There is a new Pearl Harbor visitor's center that has been built to commemorate that fateful day. One Pearl Harbor veteran, Durrell Conner is there to be a part of the memorial proceedings and understands the lessons to be learned.
Conner hopes the new center will help the public remember the lessons of Dec. 7, particularly the need to be prepared.
"For anything that might happen. There are a lot of people that don't like us and would like to see us destroyed. We have to keep alert all the time," he said.

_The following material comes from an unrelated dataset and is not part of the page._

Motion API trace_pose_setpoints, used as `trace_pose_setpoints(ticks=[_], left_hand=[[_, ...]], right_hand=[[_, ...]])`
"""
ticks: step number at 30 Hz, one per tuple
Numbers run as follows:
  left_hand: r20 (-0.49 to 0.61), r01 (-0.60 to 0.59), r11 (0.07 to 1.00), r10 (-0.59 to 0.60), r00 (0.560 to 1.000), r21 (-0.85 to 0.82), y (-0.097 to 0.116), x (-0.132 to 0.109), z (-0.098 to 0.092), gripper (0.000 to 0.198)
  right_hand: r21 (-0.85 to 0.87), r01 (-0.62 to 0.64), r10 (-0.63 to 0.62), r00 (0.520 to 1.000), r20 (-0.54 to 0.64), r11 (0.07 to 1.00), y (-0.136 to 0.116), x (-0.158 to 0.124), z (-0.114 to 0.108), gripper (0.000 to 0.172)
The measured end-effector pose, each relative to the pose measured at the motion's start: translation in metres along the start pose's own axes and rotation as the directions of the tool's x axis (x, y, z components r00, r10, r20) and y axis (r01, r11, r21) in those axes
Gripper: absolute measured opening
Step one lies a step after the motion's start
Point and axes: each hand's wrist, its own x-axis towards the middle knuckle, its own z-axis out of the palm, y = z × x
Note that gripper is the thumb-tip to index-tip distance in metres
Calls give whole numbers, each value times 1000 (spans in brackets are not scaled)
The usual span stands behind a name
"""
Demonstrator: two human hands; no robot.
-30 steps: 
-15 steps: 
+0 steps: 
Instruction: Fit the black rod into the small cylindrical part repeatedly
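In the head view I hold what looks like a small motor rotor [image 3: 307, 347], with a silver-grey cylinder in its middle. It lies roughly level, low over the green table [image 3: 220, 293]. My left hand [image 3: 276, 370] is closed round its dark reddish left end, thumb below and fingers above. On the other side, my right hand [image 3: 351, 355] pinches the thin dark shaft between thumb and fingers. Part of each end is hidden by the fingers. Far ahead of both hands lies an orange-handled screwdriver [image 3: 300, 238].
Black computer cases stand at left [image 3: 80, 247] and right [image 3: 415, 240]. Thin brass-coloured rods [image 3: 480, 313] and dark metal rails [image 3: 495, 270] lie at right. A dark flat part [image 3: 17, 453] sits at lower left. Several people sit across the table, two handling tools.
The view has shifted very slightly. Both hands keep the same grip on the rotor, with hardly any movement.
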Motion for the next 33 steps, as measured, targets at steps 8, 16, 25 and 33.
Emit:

Mr. Conner is exactly right. There are people out there that "don't like us and would like to see us destroyed." Next September, the United States will commemorate our own Pearl Harbor, the attacks of 9/11, almost a decade ago. An attack that murdered more Americans than were murdered at Pearl Harbor.
Have we learned anything from the attack on Pearl Harbor? Or is this a commemoration of an event long past that has no real relevance to our lives today. I'm not sure we have learned the lessons. We see at the airport that all Americans are treated as terrorists wanna-bees. And if you complain about why a nun is pulled over for extra screening, while Muslim males between the ages of 18-40 paying cash for a one-way airplane ticket are free to fly, you are called a bigot and a racist. Does this make sense?
Obviously, our Pearl Harbor veterans "get it". We've already had our equivalent attack just a decade ago... have we already forgotten?